INSTRUCTIONS TO FOLLOW: Exactly as written, print each of the entries.

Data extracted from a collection

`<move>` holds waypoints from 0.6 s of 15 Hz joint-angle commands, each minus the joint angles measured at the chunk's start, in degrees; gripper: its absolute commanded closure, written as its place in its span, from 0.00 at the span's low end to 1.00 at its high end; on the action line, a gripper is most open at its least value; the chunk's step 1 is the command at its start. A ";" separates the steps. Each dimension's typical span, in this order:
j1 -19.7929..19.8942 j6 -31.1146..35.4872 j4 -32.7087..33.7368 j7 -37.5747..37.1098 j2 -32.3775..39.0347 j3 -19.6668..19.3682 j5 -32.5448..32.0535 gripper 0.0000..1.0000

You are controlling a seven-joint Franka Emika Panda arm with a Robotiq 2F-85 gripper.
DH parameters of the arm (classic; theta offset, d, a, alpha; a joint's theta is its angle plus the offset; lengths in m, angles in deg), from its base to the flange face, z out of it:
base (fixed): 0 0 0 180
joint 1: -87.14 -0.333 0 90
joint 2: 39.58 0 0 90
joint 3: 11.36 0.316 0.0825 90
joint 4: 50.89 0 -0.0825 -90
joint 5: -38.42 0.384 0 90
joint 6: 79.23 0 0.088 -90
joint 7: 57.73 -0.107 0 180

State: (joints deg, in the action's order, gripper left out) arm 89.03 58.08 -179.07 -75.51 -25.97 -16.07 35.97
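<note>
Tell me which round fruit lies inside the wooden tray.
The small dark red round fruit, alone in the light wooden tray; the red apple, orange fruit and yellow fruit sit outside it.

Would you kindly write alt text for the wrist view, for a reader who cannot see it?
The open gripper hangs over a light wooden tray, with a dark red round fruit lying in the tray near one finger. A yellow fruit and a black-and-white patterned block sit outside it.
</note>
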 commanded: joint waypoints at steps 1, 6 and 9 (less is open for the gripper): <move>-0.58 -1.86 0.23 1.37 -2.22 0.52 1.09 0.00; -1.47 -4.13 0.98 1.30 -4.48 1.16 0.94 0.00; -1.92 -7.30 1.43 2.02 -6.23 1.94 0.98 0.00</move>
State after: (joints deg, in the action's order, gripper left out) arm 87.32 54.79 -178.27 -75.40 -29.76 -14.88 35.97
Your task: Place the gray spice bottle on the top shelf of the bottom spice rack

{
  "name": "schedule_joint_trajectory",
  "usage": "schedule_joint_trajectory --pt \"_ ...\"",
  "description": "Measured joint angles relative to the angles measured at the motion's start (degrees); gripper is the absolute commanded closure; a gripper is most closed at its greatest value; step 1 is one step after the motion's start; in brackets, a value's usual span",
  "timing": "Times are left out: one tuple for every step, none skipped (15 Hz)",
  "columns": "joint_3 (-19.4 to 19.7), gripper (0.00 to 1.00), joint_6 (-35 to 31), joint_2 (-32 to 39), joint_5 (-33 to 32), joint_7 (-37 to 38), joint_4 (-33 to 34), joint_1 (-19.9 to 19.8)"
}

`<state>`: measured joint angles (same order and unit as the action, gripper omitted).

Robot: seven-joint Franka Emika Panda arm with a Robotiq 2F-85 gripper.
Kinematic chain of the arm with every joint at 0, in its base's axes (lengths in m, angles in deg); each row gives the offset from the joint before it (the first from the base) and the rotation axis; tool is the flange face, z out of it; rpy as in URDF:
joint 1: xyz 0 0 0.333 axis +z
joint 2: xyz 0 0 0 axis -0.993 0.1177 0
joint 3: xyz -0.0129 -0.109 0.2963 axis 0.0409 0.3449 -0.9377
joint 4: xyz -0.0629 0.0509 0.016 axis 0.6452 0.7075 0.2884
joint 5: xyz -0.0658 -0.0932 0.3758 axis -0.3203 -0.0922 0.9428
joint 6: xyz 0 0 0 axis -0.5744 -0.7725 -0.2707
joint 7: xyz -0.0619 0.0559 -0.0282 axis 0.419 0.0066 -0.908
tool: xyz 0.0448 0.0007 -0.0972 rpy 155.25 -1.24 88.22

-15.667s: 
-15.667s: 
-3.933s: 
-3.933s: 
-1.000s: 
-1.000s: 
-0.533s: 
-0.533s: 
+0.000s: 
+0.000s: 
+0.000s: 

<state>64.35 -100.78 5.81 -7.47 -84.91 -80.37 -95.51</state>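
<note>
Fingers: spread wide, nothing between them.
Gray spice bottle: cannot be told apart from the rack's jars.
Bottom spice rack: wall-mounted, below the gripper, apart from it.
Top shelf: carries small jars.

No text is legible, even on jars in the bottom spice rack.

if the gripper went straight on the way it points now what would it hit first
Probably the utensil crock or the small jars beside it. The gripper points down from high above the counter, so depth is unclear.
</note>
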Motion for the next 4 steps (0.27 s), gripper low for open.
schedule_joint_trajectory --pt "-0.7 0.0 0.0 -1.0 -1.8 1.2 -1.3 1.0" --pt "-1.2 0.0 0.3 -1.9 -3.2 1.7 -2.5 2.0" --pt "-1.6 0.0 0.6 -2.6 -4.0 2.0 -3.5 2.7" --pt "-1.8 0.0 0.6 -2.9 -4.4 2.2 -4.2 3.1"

WRITTEN ANSWER:
`<move>` holds waypoints from 0.6 s of 15 Hz joint-angle commands, each minus the joint angles measured at the chunk's start, in degrees; gripper: its absolute commanded closure, written as its place in its span, from 0.00 at the span's low end to 1.00 at its high end; on the action line, a gripper is most open at its least value; the chunk's step 1 is the command at its start. A ";" separates the steps. Each dimension's typical span, in this order:
j1 -19.7929..19.8942 j6 -31.1146..35.4872 j4 -32.7087..33.7368 j7 -37.5747..37.1098 j2 -32.3775..39.0347 j3 -19.6668..19.3682 j5 -32.5448..32.0535 gripper 0.0000..1.0000

You are controlling a seven-joint Franka Emika Panda arm with a Robotiq 2F-85 gripper.
DH parameters of the arm (classic; theta offset, d, a, alpha; a joint's theta is its angle plus the offset; lengths in m, angles in deg), from its base to the flange face, z out of it:
base (fixed): 0 0 0 180
joint 1: -87.14 -0.333 0 90
joint 2: 39.58 0 0 90
joint 3: 11.36 0.316 0.0825 90
joint 4: 50.89 0 -0.0825 -90
joint 5: -38.42 0.384 0 90
joint 6: 79.23 0 0.088 -90
joint 7: 57.73 -0.107 0 180

State: (joints deg, in the action's order, gripper left out) arm 89.03 58.08 -179.07 -75.51 -25.97 -16.07 35.97
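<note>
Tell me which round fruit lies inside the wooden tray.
The small dark red round fruit, alone in the light wooden tray; the red apple, orange fruit and yellow fruit sit outside it.

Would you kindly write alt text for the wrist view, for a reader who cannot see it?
The open gripper hangs over a light wooden tray, with a dark red round fruit lying in the tray near one finger. A yellow fruit and a black-and-white patterned block sit outside it.
</note>
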 commanded: joint waypoints at steps 1, 6 and 9 (less is open for the gripper): <move>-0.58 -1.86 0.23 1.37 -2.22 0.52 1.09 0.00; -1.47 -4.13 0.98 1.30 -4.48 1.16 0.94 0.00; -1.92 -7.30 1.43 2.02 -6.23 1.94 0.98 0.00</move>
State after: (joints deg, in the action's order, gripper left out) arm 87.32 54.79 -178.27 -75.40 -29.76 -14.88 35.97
Your task: Place the gray spice bottle on the top shelf of the bottom spice rack

{
  "name": "schedule_joint_trajectory",
  "usage": "schedule_joint_trajectory --pt \"_ ...\"",
  "description": "Measured joint angles relative to the angles measured at the motion's start (degrees); gripper is the absolute commanded closure; a gripper is most closed at its greatest value; step 1 is one step after the motion's start; in brackets, a value's usual span",
  "timing": "Times are left out: one tuple for every step, none skipped (15 Hz)",
  "columns": "joint_3 (-19.4 to 19.7), gripper (0.00 to 1.00), joint_6 (-35 to 31), joint_2 (-32 to 39), joint_5 (-33 to 32), joint_7 (-37 to 38), joint_4 (-33 to 34), joint_1 (-19.9 to 19.8)"
}

`<state>`: measured joint angles (same order and unit as the action, gripper omitted).

Robot: seven-joint Franka Emika Panda arm with a Robotiq 2F-85 gripper.
Kinematic chain of the arm with every joint at 0, in its base's axes (lengths in m, angles in deg); each row gives the offset from the joint before it (the first from the base) and the rotation axis; tool is the flange face, z out of it; rpy as in URDF:
joint 1: xyz 0 0 0.333 axis +z
joint 2: xyz 0 0 0 axis -0.993 0.1177 0
joint 3: xyz -0.0129 -0.109 0.2963 axis 0.0409 0.3449 -0.9377
joint 4: xyz -0.0629 0.0509 0.016 axis 0.6452 0.7075 0.2884
joint 5: xyz -0.0658 -0.0932 0.3758 axis -0.3203 -0.0922 0.9428
joint 6: xyz 0 0 0 axis -0.5744 -0.7725 -0.2707
joint 7: xyz -0.0619 0.0559 -0.0282 axis 0.419 0.0066 -0.908
tool: xyz 0.0448 0.0007 -0.0972 rpy 155.25 -1.24 88.22

-15.667s: 
-15.667s: 
-3.933s: 
-3.933s: 
-1.000s: 
-1.000s: 
-0.533s: 
-0.533s: 
+0.000s: 
+0.000s: 
+0.000s: 

<state>64.35 -100.78 5.81 -7.47 -84.91 -80.37 -95.51</state>
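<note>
Fingers: spread wide, nothing between them.
Gray spice bottle: cannot be told apart from the rack's jars.
Bottom spice rack: wall-mounted, below the gripper, apart from it.
Top shelf: carries small jars.

No text is legible, even on jars in the bottom spice rack.

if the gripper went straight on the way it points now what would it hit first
Probably the utensil crock or the small jars beside it. The gripper points down from high above the counter, so depth is unclear.
</note>
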Motion for the next 4 steps (0.27 s), gripper low for open.
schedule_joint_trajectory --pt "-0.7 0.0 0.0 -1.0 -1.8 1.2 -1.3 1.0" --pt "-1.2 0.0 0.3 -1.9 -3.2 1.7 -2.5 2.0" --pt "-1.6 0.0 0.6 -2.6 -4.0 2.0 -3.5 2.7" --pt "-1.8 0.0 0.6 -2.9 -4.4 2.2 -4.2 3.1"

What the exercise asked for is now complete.